Jan Hurst-Nicholson said:


> _But during the beta, we ask that you refrain from writing articles or blog posts about Write On, posting screenshots of the site, or discussing the site on social media (e.g., Twitter/Facebook/Tumblr/whatever cool new network you know about that we don't)._


Oops! I'm sorry, but I had to laugh at this (and man, did that hurt). I plead an overdose of sinus medication. Yeah. That works.


----------



## D-C (Jan 13, 2014)

Hi jan,

I didn't have that in my email - where did you find that text?


----------



## D-C (Jan 13, 2014)

Ah, I see it in the 'more info' section. In that case, please everyone, look into this light while I just pop my shades on...

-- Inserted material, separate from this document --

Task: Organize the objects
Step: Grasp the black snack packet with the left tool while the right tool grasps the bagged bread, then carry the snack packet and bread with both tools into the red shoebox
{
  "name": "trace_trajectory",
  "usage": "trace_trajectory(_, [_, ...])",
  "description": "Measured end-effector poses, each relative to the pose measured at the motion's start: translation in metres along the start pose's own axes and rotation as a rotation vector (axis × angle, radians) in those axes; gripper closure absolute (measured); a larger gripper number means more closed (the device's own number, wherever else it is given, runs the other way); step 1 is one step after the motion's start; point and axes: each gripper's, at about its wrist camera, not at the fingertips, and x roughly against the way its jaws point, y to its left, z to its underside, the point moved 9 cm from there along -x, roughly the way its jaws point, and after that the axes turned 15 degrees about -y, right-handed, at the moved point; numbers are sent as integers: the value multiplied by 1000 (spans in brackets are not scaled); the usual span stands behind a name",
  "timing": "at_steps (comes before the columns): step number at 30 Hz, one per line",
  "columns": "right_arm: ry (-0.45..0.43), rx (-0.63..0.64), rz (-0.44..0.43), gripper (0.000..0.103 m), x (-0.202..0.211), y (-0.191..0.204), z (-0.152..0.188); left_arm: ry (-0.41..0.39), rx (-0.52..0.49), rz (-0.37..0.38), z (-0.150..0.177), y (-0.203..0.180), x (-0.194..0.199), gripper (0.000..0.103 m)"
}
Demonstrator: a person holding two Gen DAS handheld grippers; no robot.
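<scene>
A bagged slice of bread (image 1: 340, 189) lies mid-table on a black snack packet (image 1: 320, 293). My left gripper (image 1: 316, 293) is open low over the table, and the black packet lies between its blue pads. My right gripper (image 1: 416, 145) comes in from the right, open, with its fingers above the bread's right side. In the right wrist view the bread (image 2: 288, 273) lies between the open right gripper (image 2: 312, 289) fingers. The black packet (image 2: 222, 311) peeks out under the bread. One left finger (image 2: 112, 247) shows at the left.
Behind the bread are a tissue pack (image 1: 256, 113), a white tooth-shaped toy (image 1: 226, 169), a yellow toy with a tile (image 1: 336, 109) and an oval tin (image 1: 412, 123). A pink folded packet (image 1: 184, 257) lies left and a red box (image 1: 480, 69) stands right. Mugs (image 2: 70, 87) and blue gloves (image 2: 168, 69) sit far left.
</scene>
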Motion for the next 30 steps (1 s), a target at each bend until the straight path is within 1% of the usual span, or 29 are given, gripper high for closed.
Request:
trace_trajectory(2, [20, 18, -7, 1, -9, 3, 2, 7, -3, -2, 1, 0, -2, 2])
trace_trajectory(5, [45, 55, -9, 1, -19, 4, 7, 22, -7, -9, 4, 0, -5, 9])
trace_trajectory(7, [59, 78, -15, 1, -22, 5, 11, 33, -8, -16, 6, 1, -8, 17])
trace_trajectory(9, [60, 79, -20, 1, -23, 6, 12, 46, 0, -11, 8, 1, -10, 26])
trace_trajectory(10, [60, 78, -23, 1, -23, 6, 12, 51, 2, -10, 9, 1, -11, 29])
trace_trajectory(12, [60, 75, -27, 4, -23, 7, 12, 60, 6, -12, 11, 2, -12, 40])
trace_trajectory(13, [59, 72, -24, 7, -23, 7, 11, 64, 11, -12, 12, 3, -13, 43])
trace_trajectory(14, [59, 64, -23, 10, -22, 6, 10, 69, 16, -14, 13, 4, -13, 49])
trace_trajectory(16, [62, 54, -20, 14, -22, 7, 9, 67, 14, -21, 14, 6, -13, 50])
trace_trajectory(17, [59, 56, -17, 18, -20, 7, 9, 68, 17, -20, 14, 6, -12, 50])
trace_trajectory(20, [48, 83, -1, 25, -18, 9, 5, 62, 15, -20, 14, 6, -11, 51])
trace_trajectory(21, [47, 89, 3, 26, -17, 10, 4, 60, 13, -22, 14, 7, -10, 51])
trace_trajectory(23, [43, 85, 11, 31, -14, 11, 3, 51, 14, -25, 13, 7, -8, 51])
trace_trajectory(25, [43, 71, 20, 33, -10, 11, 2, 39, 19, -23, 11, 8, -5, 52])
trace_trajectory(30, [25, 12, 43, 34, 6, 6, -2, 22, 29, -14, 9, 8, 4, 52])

(and I was going to post a screenshot too  )

Nothing to see here folks, move along...


----------



## swolf (Jun 21, 2010)

Oooh, I'm telling!


----------



## Jan Hurst-Nicholson (Aug 25, 2010)

DaCosta said:


> Ah, I see it in the 'more info' section. In that case, please everyone, look into this light while I just pop my shades on...
> 
> (and I was going to post a screenshot too  )
> 
> Nothing to see here folks, move along...


Glad you found it ok. I was going to mention my experience with it, but think I'd better keep quiet (nothing bad to report  )


----------



## D-C (Jan 13, 2014)

I'm always in trouble. Open mouth > insert foot.


----------



## RM Prioleau (Mar 18, 2011)

Looks like someone beat you to it by a couple of weeks: http://fidgitydigits.com/2014/08/23/write-kindle-beta/


----------



## Leif Sterling (Jul 19, 2014)

"WriteOn" is an interesting concept. I'd be all for it. Especially if I can put links directly over to my Amazon books! I have had great success with Wattpad and I would love a similar setup from Amazon.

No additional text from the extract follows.